## Exercise directions
Please print the data again exactly as given.

○ ○ ○

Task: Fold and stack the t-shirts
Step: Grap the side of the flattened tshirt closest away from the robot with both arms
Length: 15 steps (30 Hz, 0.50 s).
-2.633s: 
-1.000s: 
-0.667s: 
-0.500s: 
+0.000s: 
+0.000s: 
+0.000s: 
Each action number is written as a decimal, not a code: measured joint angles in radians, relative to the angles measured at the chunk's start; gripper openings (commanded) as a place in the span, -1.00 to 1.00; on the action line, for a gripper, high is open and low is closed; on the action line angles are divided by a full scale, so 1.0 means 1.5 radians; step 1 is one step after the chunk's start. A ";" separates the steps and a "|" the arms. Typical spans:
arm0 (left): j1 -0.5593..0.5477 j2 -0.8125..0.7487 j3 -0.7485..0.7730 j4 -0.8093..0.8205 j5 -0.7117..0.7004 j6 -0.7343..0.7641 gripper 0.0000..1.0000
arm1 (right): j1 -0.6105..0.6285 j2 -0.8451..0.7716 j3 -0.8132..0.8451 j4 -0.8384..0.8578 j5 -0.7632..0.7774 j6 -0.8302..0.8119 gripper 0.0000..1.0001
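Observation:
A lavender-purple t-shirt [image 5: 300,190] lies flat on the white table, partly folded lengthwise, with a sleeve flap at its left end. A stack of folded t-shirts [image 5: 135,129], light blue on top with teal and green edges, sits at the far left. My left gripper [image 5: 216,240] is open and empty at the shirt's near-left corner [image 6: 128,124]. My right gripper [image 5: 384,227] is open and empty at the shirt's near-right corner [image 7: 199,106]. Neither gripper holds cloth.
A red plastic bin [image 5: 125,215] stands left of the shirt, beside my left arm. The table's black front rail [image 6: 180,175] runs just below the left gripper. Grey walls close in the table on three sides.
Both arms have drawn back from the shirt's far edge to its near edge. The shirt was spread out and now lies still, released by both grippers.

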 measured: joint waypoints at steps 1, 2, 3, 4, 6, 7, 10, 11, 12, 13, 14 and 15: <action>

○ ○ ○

## Task solution
Task: Fold and stack the t-shirts
Step: Grap the side of the flattened tshirt closest away from the robot with both arms
Length: 15 steps (30 Hz, 0.50 s).
-2.633s: 
-1.000s: 
-0.667s: 
-0.500s: 
+0.000s: 
+0.000s: 
+0.000s: 
Each action number is written as a decimal, not a code: measured joint angles in radians, relative to the angles measured at the chunk's start; gripper openings (commanded) as a place in the span, -1.00 to 1.00; on the action line, for a gripper, high is open and low is closed; on the action line angles are divided by a full scale, so 1.0 means 1.5 radians; step 1 is one step after the chunk's start. A ";" separates the steps and a "|" the arms. Typical spans:
arm0 (left): j1 -0.5593..0.5477 j2 -0.8125..0.7487 j3 -0.7485..0.7730 j4 -0.8093..0.8205 j5 -0.7117..0.7004 j6 -0.7343..0.7641 gripper 0.0000..1.0000
arm1 (right): j1 -0.6105..0.6285 j2 -0.8451..0.7716 j3 -0.8132..0.8451 j4 -0.8384..0.8578 j5 -0.7632..0.7774 j6 -0.8302..0.8119 gripper 0.0000..1.0001
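Observation:
A lavender-purple t-shirt [image 5: 300,190] lies flat on the white table, partly folded lengthwise, with a sleeve flap at its left end. A stack of folded t-shirts [image 5: 135,129], light blue on top with teal and green edges, sits at the far left. My left gripper [image 5: 216,240] is open and empty at the shirt's near-left corner [image 6: 128,124]. My right gripper [image 5: 384,227] is open and empty at the shirt's near-right corner [image 7: 199,106]. Neither gripper holds cloth.
A red plastic bin [image 5: 125,215] stands left of the shirt, beside my left arm. The table's black front rail [image 6: 180,175] runs just below the left gripper. Grey walls close in the table on three sides.
Both arms have drawn back from the shirt's far edge to its near edge. The shirt was spread out and now lies still, released by both grippers.
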
 measured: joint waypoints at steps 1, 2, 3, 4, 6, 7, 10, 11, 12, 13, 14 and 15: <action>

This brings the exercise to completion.